* [Data extract]:

-- Opening Marker --

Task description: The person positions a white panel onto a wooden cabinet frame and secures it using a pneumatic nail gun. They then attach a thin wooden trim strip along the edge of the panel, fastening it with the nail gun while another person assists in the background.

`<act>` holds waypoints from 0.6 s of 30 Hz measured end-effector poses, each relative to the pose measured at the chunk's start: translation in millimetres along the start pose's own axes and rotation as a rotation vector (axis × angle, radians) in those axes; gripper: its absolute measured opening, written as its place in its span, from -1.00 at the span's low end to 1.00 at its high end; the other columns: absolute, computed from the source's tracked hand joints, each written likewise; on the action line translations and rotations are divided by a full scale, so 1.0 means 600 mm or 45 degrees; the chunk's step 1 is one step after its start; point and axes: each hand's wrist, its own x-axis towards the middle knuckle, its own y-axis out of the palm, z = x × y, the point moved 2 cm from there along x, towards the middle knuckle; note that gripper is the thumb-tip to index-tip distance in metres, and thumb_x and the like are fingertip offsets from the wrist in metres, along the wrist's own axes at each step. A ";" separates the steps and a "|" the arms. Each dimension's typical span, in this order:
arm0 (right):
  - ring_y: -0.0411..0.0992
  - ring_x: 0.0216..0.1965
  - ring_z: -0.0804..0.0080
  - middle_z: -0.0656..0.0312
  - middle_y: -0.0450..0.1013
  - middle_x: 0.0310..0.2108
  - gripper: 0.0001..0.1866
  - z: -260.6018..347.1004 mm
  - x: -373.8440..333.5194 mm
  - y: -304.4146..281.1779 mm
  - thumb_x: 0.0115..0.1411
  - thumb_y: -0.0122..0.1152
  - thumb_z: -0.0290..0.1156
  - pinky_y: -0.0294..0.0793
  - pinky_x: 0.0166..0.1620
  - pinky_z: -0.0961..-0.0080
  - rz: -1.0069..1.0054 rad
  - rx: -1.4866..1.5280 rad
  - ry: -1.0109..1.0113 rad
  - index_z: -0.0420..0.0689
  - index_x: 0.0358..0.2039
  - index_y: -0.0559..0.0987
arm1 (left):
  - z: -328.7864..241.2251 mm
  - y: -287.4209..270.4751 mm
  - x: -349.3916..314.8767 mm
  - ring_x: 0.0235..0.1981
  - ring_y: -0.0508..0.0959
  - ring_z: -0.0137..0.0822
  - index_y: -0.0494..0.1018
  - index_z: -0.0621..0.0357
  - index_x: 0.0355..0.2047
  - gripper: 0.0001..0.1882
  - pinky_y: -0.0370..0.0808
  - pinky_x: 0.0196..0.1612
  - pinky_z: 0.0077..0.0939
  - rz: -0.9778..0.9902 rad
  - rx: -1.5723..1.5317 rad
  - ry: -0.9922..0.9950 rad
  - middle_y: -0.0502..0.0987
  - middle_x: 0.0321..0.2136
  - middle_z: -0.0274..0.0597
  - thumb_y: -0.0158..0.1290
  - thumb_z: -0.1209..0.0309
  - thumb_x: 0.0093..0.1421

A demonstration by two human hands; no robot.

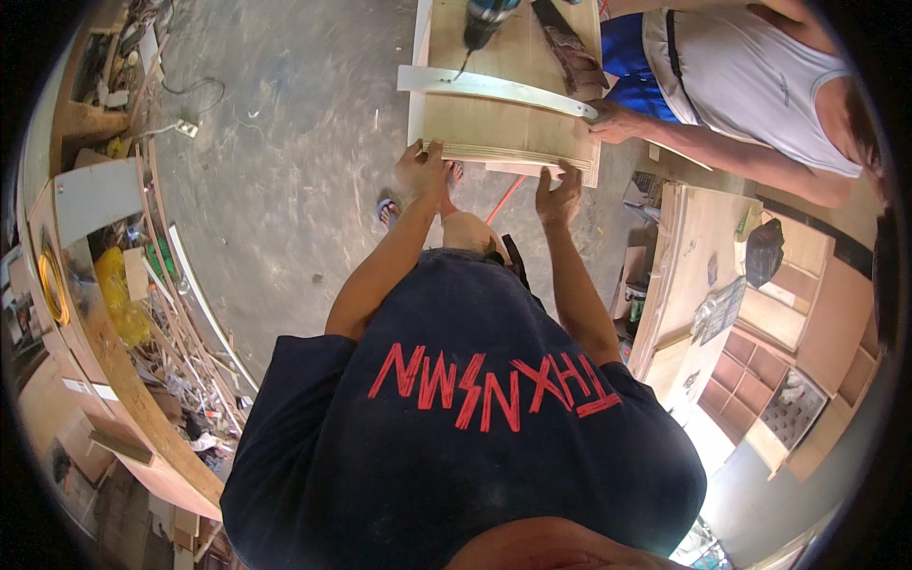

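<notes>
A stack of thin plywood panels lies before me, its layered near edge facing my body. My left hand is closed around the left end of that edge, and my right hand grips it towards the right end. Across the stack lies a pale flat strip. Another person's hand holds the strip's right end. From above, a blue and black power drill points down, its bit meeting the strip near the left end. Whoever holds the drill is cut off by the frame.
A dark, worn strap-like thing lies on the plywood. The co-worker in a white top is at the right. Wooden cabinets stand lower right. Scrap wood and bags crowd the left side; a power strip is on the concrete floor.
</notes>
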 end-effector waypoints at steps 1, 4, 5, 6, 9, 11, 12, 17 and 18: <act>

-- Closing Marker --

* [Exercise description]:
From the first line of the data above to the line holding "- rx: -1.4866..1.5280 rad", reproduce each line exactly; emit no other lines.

* [Answer section]:
Task description: The person positions a white panel onto a wooden cabinet frame and secures it using a pneumatic nail gun. They then attach a thin wooden trim strip along the edge of the panel, fastening it with the nail gun while another person assists in the background.

`<act>` holds waypoints from 0.6 s of 30 Hz measured end-effector poses, each relative to the pose measured at the chunk's start: translation in millimetres along the start pose's own axes and rotation as a rotation vector (axis × angle, radians) in those axes; gripper: its absolute measured opening, written as its place in its span, from -1.00 at the span's low end to 1.00 at its high end; the other columns: absolute, computed from the source's tracked hand joints, each written likewise; on the action line translations and rotations are divided by a full scale, so 1.0 means 600 mm or 45 degrees; the chunk's step 1 is one step after its start; point and axes: each hand's wrist, its own x-axis towards the middle knuckle, its own y-axis out of the palm, z = x × y, the point moved 2 cm from there along x, towards the middle knuckle; note that gripper is the thumb-tip to index-tip distance in metres, and thumb_x and the like are fingertip offsets from the wrist in metres, along the wrist's own axes at each step. A ";" separates the steps and a "|" the arms. Each dimension's typical span, in this order:
arm0 (right):
  - ring_y: -0.0411..0.0992
  - ring_x: 0.0216..0.1965
  - ring_z: -0.0804..0.0080
  - middle_z: -0.0656..0.0312
  - middle_y: -0.0450..0.1013
  - middle_x: 0.0310..0.2108
  - gripper: 0.0001..0.1866
  - z: -260.6018..347.1004 mm
  - x: -373.8440..333.5194 mm
  - y: -304.4146..281.1779 mm
  - thumb_x: 0.0115..0.1411
  - thumb_y: -0.0122..0.1152
  - thumb_z: -0.0290..0.1156
  - pinky_y: -0.0294..0.0793
  - pinky_x: 0.0166..0.1620
  - pinky_z: -0.0961..-0.0080
  - rz: -1.0069..1.0054 rad
  - rx: -1.4866..1.5280 rad

Nothing more is required for this answer.